ムダなことはするな。ムダなものは買うな。しつこく言われることであり、あたりまえの話ではあるが、一方で最初は必要と思って行った作業や購入物が結果ムダになることは頻繁に発生するし、確実な成果を見込めないがために、もしくは確実な成果を見込めないことを理由にして、必要な作業や購入を実施しないことも多く発生する。実施しなければムダという判定はできない。
これらは実施時の判断だけでムダを確定していることに他ならなず、特にVUCAの時代では危険な方法だと思われる。例えば戦力にならなかったからムダになるからと採用見送ったり、売れなければムダになるからと仕入れを見送ったり。VUCAを前提にするのであれば、応募してきた人材が必ず戦力になる保証はないし、絶対に売れるものが何かも分からない。大切なことは、採用した人材を戦力になるように育成することであるし、仕入れたものどうやって売るか知恵を絞ることである。
そして、例え育成した人材が戦力になる前に辞めたとしても、どうしても仕入れた在庫が売れ残ったとしても、育成した努力と売るために絞った知恵は次の価値につなげることができる。こうして、ムダをムダで終わらせないことが大切だ。ムダとは絶対的なものではなく、その後の行為で変動する相対的なものなのだ。

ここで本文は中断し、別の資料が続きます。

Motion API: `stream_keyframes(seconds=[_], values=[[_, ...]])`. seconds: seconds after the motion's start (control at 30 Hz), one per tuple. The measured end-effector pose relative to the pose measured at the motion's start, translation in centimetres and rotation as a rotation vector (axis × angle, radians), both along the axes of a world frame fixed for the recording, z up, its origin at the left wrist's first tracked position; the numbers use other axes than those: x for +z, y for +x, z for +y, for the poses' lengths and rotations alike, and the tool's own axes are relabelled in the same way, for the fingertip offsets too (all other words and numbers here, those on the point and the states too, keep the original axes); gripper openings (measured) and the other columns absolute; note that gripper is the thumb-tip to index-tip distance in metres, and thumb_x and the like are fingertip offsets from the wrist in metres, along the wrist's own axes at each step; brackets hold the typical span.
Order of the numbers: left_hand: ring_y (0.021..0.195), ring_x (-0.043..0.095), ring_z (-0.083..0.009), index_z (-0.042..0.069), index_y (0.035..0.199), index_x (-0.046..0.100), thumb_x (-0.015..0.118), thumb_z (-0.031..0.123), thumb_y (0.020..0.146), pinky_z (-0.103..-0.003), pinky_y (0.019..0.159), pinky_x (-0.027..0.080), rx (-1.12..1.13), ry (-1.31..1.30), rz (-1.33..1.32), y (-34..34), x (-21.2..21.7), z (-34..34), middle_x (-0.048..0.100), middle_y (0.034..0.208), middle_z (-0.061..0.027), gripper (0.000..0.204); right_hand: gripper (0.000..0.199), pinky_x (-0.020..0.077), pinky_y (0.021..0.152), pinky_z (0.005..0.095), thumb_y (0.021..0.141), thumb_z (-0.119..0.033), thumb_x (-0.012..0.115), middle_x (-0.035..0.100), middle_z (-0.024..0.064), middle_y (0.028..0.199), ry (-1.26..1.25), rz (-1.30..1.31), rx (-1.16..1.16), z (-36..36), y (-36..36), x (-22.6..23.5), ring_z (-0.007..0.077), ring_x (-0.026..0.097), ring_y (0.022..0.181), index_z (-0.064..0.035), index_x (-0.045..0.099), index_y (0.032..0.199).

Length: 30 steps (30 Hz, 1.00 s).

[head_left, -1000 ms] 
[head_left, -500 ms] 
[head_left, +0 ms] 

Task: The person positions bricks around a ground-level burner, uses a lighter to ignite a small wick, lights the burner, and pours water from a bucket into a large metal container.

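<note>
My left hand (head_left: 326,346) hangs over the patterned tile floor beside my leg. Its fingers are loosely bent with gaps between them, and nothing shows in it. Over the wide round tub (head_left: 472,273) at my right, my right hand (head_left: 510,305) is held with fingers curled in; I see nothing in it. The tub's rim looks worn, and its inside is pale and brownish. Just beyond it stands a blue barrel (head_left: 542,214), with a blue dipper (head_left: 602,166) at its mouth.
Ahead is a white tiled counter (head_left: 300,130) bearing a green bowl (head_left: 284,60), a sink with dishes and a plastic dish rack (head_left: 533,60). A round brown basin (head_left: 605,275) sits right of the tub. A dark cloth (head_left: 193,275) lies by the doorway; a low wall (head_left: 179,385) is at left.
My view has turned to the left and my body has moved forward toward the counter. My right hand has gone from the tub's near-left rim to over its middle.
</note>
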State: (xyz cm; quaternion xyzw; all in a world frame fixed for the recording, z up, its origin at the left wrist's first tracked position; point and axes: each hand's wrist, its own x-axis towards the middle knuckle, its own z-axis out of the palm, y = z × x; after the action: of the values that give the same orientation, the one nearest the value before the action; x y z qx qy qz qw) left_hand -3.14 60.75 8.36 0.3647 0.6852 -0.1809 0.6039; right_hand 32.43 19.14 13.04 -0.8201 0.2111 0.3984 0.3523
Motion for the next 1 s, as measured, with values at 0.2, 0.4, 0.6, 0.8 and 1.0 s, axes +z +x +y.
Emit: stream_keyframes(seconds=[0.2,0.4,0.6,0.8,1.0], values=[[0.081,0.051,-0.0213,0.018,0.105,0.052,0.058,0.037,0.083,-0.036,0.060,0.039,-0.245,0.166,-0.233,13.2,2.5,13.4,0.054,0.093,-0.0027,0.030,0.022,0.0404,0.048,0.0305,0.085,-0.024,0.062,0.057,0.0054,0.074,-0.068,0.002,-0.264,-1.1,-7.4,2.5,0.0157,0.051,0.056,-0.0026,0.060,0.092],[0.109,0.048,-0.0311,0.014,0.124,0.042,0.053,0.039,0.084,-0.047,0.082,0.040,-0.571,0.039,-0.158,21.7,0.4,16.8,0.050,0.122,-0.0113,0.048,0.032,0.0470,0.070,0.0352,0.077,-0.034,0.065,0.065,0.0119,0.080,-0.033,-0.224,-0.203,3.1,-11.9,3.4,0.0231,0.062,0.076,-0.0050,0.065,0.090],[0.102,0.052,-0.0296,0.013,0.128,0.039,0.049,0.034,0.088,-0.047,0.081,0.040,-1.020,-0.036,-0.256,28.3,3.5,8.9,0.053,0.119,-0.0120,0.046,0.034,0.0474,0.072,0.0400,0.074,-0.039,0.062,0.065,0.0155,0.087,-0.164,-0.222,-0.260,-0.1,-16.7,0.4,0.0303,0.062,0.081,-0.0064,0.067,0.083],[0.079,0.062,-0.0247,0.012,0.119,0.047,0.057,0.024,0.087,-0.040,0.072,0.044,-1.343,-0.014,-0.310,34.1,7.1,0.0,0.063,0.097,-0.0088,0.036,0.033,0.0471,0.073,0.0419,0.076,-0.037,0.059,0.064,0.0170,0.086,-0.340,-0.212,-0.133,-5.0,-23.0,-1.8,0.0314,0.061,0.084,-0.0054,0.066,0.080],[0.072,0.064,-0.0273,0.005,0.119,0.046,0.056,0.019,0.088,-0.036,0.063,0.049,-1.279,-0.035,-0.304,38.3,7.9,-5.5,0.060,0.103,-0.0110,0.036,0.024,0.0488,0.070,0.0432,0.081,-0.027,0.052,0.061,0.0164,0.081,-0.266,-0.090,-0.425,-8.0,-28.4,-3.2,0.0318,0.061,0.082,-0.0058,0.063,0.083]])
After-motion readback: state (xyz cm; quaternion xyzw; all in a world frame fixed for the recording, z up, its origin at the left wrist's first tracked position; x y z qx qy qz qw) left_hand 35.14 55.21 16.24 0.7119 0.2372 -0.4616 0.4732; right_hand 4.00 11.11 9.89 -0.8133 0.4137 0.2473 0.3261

その認識がないと、気づかない間にムダを積み重ねてしまっている可能性もある。決めつけろ、サイコロを振れ、占いを信じよ、などと言うつもりはないが、人材の採用や商品の仕入れなど、ある一定の考慮を超えれば、あとはやってみないと分からない判断というものはある。結論の出ないことをウジウジ考える行為も、またムダに他ならない。できる範囲の考慮を行えば、あとは結果をムダにしないと覚悟を持って決めること事こそが肝要である。
鳥井信治郎の「やってみなはれ」の源流は、ここら辺にあるのではないかと推察している。